__ABOUT THIS EXERCISE__
Give back each line below verbatim.

[PROVIDED MATERIAL — start]

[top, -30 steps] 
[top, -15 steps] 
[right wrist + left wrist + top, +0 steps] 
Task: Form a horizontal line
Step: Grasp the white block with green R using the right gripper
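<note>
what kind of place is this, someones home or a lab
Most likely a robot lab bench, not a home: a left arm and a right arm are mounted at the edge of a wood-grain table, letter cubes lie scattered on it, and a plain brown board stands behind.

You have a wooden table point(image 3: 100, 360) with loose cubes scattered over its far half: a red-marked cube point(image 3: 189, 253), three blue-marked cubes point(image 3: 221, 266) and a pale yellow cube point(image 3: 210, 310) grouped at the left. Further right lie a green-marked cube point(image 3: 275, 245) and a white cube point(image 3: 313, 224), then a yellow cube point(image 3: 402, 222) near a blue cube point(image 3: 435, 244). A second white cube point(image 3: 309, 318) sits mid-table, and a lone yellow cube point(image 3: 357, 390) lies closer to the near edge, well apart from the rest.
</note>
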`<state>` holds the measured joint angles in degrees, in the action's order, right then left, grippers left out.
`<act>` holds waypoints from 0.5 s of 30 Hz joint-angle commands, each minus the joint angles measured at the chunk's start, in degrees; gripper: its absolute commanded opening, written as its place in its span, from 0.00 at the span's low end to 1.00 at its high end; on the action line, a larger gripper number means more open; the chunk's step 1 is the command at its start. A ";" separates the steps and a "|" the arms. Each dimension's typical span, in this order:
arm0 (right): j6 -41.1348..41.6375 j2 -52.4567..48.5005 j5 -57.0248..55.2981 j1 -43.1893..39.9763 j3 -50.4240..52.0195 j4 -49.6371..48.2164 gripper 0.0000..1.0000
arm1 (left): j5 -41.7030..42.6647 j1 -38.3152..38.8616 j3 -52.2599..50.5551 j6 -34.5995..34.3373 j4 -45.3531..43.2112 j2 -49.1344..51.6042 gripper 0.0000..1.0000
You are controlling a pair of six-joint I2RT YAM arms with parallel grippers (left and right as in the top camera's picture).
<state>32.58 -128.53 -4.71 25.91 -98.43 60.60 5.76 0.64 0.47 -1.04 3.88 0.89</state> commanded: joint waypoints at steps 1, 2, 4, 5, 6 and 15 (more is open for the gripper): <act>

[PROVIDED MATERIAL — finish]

__WORKED SOLUTION__
[top, -30 steps] 
[top, -15 steps] 
[right wrist + left wrist + top, +0 steps] 
Task: Form a horizontal line
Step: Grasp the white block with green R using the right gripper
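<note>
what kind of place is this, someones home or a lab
Most likely a robot lab bench, not a home: a left arm and a right arm are mounted at the edge of a wood-grain table, letter cubes lie scattered on it, and a plain brown board stands behind.

You have a wooden table point(image 3: 100, 360) with loose cubes scattered over its far half: a red-marked cube point(image 3: 189, 253), three blue-marked cubes point(image 3: 221, 266) and a pale yellow cube point(image 3: 210, 310) grouped at the left. Further right lie a green-marked cube point(image 3: 275, 245) and a white cube point(image 3: 313, 224), then a yellow cube point(image 3: 402, 222) near a blue cube point(image 3: 435, 244). A second white cube point(image 3: 309, 318) sits mid-table, and a lone yellow cube point(image 3: 357, 390) lies closer to the near edge, well apart from the rest.
</note>
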`<state>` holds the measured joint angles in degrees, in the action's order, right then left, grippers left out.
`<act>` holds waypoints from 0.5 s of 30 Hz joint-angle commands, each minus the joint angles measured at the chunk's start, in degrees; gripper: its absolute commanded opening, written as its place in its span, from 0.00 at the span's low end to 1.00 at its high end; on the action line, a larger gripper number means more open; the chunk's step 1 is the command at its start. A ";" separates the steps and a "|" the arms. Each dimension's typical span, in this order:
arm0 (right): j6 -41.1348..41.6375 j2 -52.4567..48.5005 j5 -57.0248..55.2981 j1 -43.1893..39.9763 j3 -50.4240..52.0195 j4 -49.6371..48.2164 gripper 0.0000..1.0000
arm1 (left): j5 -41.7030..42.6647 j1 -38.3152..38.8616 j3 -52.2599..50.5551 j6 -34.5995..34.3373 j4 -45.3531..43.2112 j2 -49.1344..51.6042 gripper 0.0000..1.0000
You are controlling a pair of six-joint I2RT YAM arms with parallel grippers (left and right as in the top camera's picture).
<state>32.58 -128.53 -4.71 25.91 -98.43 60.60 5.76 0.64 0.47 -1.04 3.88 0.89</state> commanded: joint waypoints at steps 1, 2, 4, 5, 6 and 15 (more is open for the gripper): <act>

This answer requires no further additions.